SAWAHLUNTO, METRO – Komisi IV Dewan Perwakilan Rakyat Daerah (DPRD) Provinsi Sumbar meninjau kawasan tambang batubara milik CV. Tahiti Coal di Dusun Bukik Sibanta, Desa Sikalang, Selasa (12/11). Peninjauan ini dilakukan atas terjadinya konflik antara masyarakat setempat dan pihak perusahaan tambang.
“Salah satu komplen masyarakat adalah soal jarak lubang tambang dan pemukiman mereka. Konflik tambang ini mesti ditindaklanjuti agar tidak berlarut-larut dan bisa segera diselesaikan,” kata Ketua Komisi IV DPRD Sumbar, Muhammad Ikhbal.
Sebelumnya, terkait permasalahan ini kata Ikhbal, pada 30 Oktober lalu sudah ada audiensi antara DPRD Sumbar dengan masyarakat Desa Sikalang ini. Setelah dilakukan pengecekan hari ini, katanya, ditemukan ada kerancuan data, dan hal ini harus dipastikan dan data-data lain harus dilengkapi juga agar tidak menyulut konflik yang lebih besar.

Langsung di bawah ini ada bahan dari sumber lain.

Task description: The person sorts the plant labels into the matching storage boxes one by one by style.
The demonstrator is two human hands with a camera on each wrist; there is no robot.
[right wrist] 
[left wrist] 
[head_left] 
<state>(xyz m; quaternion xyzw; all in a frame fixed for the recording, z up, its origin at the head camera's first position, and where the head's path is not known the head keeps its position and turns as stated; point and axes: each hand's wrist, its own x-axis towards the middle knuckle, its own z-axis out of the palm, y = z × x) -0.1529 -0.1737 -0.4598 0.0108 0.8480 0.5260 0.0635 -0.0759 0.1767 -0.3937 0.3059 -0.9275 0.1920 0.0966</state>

“Kamis ini (14/11), akan dilakukan pengukuran ulang dan pembuatan berita acaranya, yang disaksikan langsung oleh masyarakat agar tidak terjadi kesalahpahaman. Selain itu CV. Tahiti Coal juga harus melengkapi izin dan surat-surat kelengkapan lainnya, agar aktivitas tambang ini jelas dan tidak membuat masyarakat setempat khawatir,” katanya.
Politisi Partai Amanat Nasional itu menyebutkan, proses pemantauan yang dilakukan masayarakat terjadi kerancuan, karena ada lobang tambang yang ditutupi oleh terpal dan tidak bisa ditinjau, diperkirakan bekas tambang itu sepanjang 130 meter dan bisa saja mengarah ke pemukiman penduduk.

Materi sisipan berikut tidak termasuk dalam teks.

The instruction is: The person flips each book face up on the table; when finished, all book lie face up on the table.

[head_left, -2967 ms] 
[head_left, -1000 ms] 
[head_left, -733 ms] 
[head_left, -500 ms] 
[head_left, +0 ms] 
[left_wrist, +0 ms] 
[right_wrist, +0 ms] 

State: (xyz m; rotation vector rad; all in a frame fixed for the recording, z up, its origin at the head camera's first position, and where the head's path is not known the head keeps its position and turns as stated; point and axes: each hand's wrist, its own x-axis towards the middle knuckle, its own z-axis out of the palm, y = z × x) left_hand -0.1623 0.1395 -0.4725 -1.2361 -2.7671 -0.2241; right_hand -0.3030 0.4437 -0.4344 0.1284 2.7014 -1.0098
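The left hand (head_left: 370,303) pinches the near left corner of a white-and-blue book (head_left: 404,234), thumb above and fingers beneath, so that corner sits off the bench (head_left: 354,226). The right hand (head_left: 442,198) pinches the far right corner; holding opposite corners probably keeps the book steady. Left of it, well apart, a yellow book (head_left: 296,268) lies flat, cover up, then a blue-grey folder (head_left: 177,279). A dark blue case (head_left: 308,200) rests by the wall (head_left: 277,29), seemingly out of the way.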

Seluruh keluhan masyarakat telah diakomodir oleh pihak komisi, katanya, kedepan seluruh aktivitas pertambangan terus dipantau, jika menyalahi aturan akan diberikan sanksi. “Khusus untuk CV Tahiti Coal jika tidak memenuhi kewajiban, aktivitas pertambangan batu bara yang mereka lakukan akan ditutup sementara waktu, “ tegasnya.
Dikatakannya, terkait Izin Usaha Produksi (IUP) Tahiti Coal telah mengantongi perpanjangan IUP hingga 2028. IUP tersebut mulai diperpanjang pada Juni 2019 yang berlaku sampai 2028 dengan 8 tahun izin produksi dan 2 tahun reklamasi.

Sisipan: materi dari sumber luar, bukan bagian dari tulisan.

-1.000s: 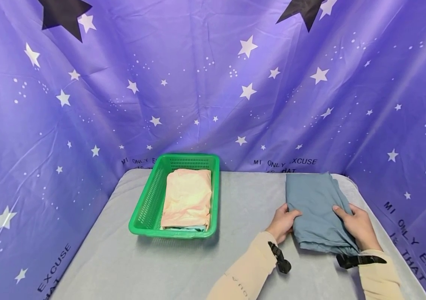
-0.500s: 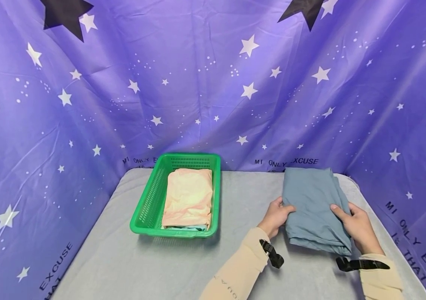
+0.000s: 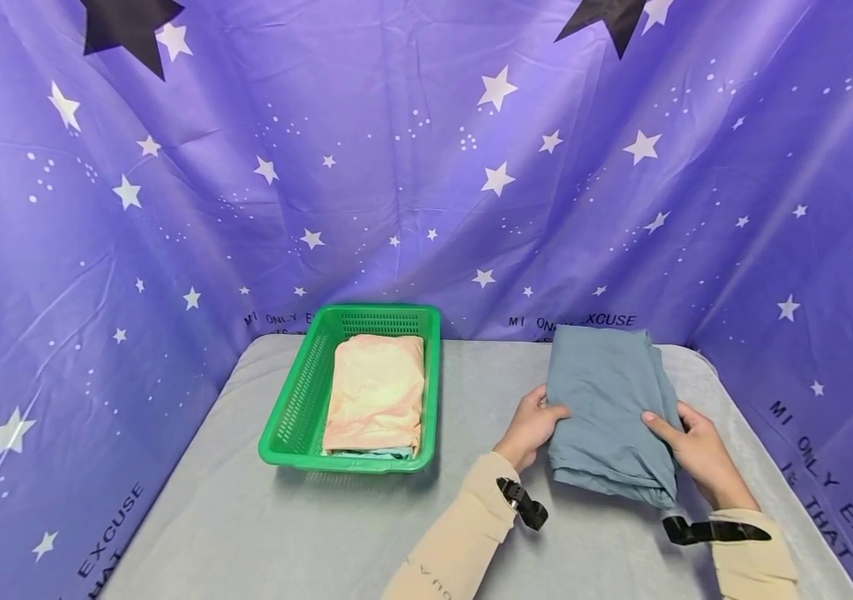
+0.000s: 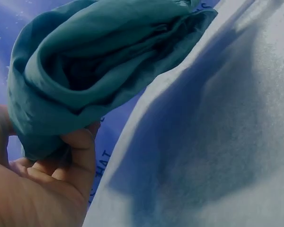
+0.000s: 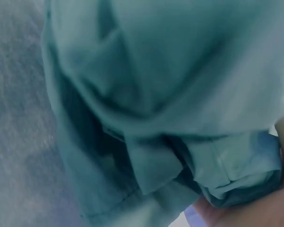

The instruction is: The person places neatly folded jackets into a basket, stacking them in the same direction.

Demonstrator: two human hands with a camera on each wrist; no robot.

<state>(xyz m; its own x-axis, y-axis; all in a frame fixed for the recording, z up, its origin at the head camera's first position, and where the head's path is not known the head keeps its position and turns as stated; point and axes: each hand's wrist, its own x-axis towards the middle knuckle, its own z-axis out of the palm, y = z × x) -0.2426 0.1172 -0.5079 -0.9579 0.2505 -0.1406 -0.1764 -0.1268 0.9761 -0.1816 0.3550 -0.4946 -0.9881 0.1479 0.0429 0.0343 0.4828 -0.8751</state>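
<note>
Evidently the folded blue-grey cloth (image 3: pixel 609 400) is a two-handed load: it is on the right of the scene, above the grey surface (image 3: pixel 321 542), with the left hand (image 3: pixel 533 423) at its left edge and the right hand (image 3: pixel 699 446) at its right edge. Each hand is closed in a pinch rather than spread, its thumb laid over the top; the left wrist view shows that hand's fingers curled under the fabric, while the right hand's fingers are mostly hidden behind the cloth. Gripping opposite sides probably holds the loose layers together, since the near edge shows soft, open folds that could slip apart if taken from one side only. A broad shadow beneath, seen from the left wrist, suggests the cloth is lifted clear there, likely so that it does not drag. On the left, well apart from both hands, a green basket (image 3: pixel 268 457) stands upright toward the far edge. A peach cloth (image 3: pixel 377 392) lies flat inside, near the basket's right wall, with a teal cloth (image 3: pixel 381 454) peeking out below its near end; lying flat and stacked, they presumably hold their folds and take little room.
</note>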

Sementara, Ketua Walhi Sumbar, yang juga hadir mewakili masyarakat setempat pada saat itu mengatakan kalau pihaknya menerima laporan tentang adanya konflik tambang antara mereka dan pihak CV. Tahiti Coal. “Laporan ini kami terima, bermula dari kerusakan rumah masyarakat Bukik Sibanta diduga karena aktifitas tambang bawah tanah CV. Tahiti Coal keluar dari Izin Usaha Pertambangan (IUP) yang mengarah ke pemukiman masayarakat,” katanya
Sementara itu Komisaris Perusahaan CV Tahiti Coal Ismet mengatakan kedatangan Anggota Komisi IV DPRD Sumbar untuk menindaklanjuti keluhan masyarakat harus diapresiasi, namun secara aspek hukum CV Tahiti Coal telah melaksanakan proses explorasi sesuai dengan aturan. “ Kita telah mengecek ke lapangan, apa yang ditudingkan masyarakat tidak benar, CV Tahiti Coal bekerja secara hukum yang berlaku, “ katanya.
Dikatakan Ismet bahwasanya, kedatangan unsur pemerintah ke Tahiti, tidak yang pertama kali. Beberapa waktu lalu, Pemerintah Kota ( Pemko) Sawahlunto yaitu wakilwalikota juga pernah mengecek proses penambangan Tahiti dan sejauh ini tidak ada masalah.
Mantan Wakil Walikota Sawahlunto priode 2014-2018 itu menyebutkan, produksi batubara CV Tahiti Coal tergolong kecil, alat yang digunakanpun manual. Untuk satu bulan produksi batu bara sebanyak 6000 ton. Jumlah karyawan kantor dan tambang yang bekerja sebanyak 264 orang 97 persen pekerja merupakan warga lokal Sawahlunto. Untuk beberapa operator yang memiliki skill khusus, pihak perusahaan mempekerjakan warga negara asing sebanyak 7 orang. “Mestinya perusahaan ini bisa membantu pemerintah dan masyarakat, “ katanya.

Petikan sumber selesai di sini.